DATA SECTION:
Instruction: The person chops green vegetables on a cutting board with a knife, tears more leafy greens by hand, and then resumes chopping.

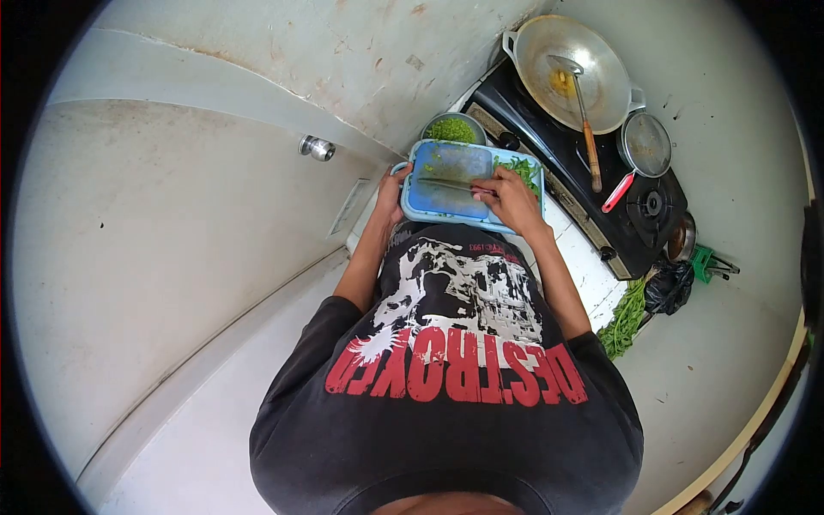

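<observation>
My right hand (506, 197) is closed around the handle of a knife (446, 184), whose blade lies across a blue cutting board (448, 163). The board rests in a light blue tray (481, 225). At the tray's left end, my left hand (392, 190) grips the edge. Green leafy pieces (520, 169) lie in the right part of the tray, beside my right hand. Just behind the tray, a round bowl holds chopped greens (450, 130). Small green bits are scattered on the board.
A black stove (627, 225) stands to the right, bearing a large wok (549, 51) with a wooden-handled spatula (587, 129) and a red-handled strainer (645, 146). Long green vegetables (625, 322) and a black plastic bag (669, 287) lie at its near end. A metal knob (318, 148) projects at left.
</observation>
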Available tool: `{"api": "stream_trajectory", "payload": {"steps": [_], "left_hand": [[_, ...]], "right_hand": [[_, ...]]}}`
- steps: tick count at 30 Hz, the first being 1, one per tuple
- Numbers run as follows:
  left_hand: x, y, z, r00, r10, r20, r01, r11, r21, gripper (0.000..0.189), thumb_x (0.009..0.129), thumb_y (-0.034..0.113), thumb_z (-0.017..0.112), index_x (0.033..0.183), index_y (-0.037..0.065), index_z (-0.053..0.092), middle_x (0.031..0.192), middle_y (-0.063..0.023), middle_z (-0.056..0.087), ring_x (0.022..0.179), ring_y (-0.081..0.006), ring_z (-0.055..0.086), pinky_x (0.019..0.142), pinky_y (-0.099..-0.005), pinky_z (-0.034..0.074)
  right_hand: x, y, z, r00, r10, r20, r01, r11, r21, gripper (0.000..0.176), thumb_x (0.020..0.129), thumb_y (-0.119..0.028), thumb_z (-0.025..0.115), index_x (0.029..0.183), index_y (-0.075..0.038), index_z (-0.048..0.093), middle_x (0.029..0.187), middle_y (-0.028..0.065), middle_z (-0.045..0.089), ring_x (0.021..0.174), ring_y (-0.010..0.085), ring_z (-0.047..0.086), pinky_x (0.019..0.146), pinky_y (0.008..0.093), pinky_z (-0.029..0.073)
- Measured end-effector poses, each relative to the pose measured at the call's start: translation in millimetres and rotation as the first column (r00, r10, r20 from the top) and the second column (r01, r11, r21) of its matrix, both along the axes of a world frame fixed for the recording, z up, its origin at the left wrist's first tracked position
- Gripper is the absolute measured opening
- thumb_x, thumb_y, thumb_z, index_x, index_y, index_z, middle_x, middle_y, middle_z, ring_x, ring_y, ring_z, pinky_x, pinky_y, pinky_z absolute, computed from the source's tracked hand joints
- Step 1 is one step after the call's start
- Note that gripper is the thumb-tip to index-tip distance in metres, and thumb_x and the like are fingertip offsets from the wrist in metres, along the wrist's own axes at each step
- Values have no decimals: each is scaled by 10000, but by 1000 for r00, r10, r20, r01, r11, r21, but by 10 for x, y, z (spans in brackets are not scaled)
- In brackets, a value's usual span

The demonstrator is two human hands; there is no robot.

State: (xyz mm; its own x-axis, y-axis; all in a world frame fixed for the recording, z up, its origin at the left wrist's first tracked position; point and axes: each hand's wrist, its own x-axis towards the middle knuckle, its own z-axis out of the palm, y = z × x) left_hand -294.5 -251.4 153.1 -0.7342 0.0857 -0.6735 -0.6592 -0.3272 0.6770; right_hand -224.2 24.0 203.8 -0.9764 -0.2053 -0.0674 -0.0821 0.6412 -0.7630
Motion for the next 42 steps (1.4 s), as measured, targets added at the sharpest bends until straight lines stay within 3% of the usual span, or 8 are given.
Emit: {"api": "stream_trajectory", "payload": {"steps": [5,8,12,28,31,34,37,42], "left_hand": [[-1,-33,-82,999,-35,-10,35,999,1,375,948,153,667,1248,-5,507,1071,-143,640,926,-238,679,803,-403,618],[-8,-36,-109,1000,-7,11,7,1000,-27,365,951,158,664,1243,-4,513,1068,-134,638,924,-232,677,792,-392,614],[-7,-88,-106,1000,-26,-14,26,1000,4,347,957,170,659,1229,-4,530,1063,-122,641,917,-220,674,773,-368,606],[71,-172,22,998,-38,-54,35,998,-47,349,954,199,674,1221,10,550,1018,-97,650,884,-181,666,748,-333,591],[70,-168,42,997,-36,-64,31,997,-71,357,952,196,678,1224,4,548,1007,-97,653,865,-176,665,734,-329,589],[63,-140,89,998,-47,-52,42,995,-95,340,952,186,677,1206,0,549,1000,-101,657,846,-174,666,723,-323,589],[60,-126,110,996,-69,-48,64,993,-97,312,952,176,675,1181,2,552,996,-104,659,835,-178,668,717,-319,589],[52,-82,124,995,-84,-46,80,994,-69,286,955,174,669,1158,6,559,990,-104,659,843,-180,671,725,-322,588]], "right_hand": [[-303,-26,-274,990,-126,-70,131,989,64,268,874,-228,717,1112,-111,753,911,152,592,918,334,611,775,453,506],[-441,-5,-272,973,-228,-27,230,959,167,252,863,-221,726,1092,-121,763,1001,154,623,988,341,613,833,459,527],[-424,203,-58,965,-264,3,261,956,135,263,861,-235,728,1091,-109,756,976,155,635,955,355,633,806,468,528],[-469,887,181,980,-111,164,55,948,314,213,849,-240,743,1015,-111,779,1019,127,728,964,337,694,818,450,542],[-570,892,217,950,-113,291,20,952,305,215,846,-233,750,1022,-115,780,1028,140,738,979,340,697,850,437,544],[-646,928,55,955,-48,294,-11,980,197,227,833,-227,763,1029,-116,780,1001,161,742,969,342,704,868,423,545],[-685,829,-107,954,-10,301,-26,993,116,272,829,-195,767,1029,-10,757,991,207,733,925,321,726,833,390,549],[-736,594,-276,964,-2,268,2,1000,0,276,829,-225,772,1067,-84,768,991,179,740,944,320,716,847,393,546]]}}
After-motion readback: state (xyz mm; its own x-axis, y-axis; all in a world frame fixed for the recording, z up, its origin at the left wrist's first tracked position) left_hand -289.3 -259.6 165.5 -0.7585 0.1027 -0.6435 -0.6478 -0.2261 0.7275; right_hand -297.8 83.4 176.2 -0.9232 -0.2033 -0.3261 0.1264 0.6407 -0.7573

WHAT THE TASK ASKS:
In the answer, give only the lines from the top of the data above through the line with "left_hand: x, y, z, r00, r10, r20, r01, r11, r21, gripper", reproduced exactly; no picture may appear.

TASK OUTPUT:
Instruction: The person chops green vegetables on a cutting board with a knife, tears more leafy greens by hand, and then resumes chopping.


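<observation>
My right hand (506, 197) is closed around the handle of a knife (446, 184), whose blade lies across a blue cutting board (448, 163). The board rests in a light blue tray (481, 225). At the tray's left end, my left hand (392, 190) grips the edge. Green leafy pieces (520, 169) lie in the right part of the tray, beside my right hand. Just behind the tray, a round bowl holds chopped greens (450, 130). Small green bits are scattered on the board.
A black stove (627, 225) stands to the right, bearing a large wok (549, 51) with a wooden-handled spatula (587, 129) and a red-handled strainer (645, 146). Long green vegetables (625, 322) and a black plastic bag (669, 287) lie at its near end. A metal knob (318, 148) projects at left.
</observation>
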Available tool: `{"api": "stream_trajectory", "payload": {"steps": [_], "left_hand": [[_, ...]], "right_hand": [[_, ...]]}}`
- steps: tick count at 30 Hz, the first being 1, one per tuple
- Numbers run as follows:
  left_hand: x, y, z, r00, r10, r20, r01, r11, r21, gripper (0.000..0.189), thumb_x (0.009..0.129), thumb_y (-0.034..0.113), thumb_z (-0.017..0.112), index_x (0.033..0.183), index_y (-0.037..0.065), index_z (-0.053..0.092), middle_x (0.031..0.192), middle_y (-0.063..0.023), middle_z (-0.056..0.087), ring_x (0.022..0.179), ring_y (-0.081..0.006), ring_z (-0.055..0.086), pinky_x (0.019..0.142), pinky_y (-0.099..-0.005), pinky_z (-0.034..0.074)

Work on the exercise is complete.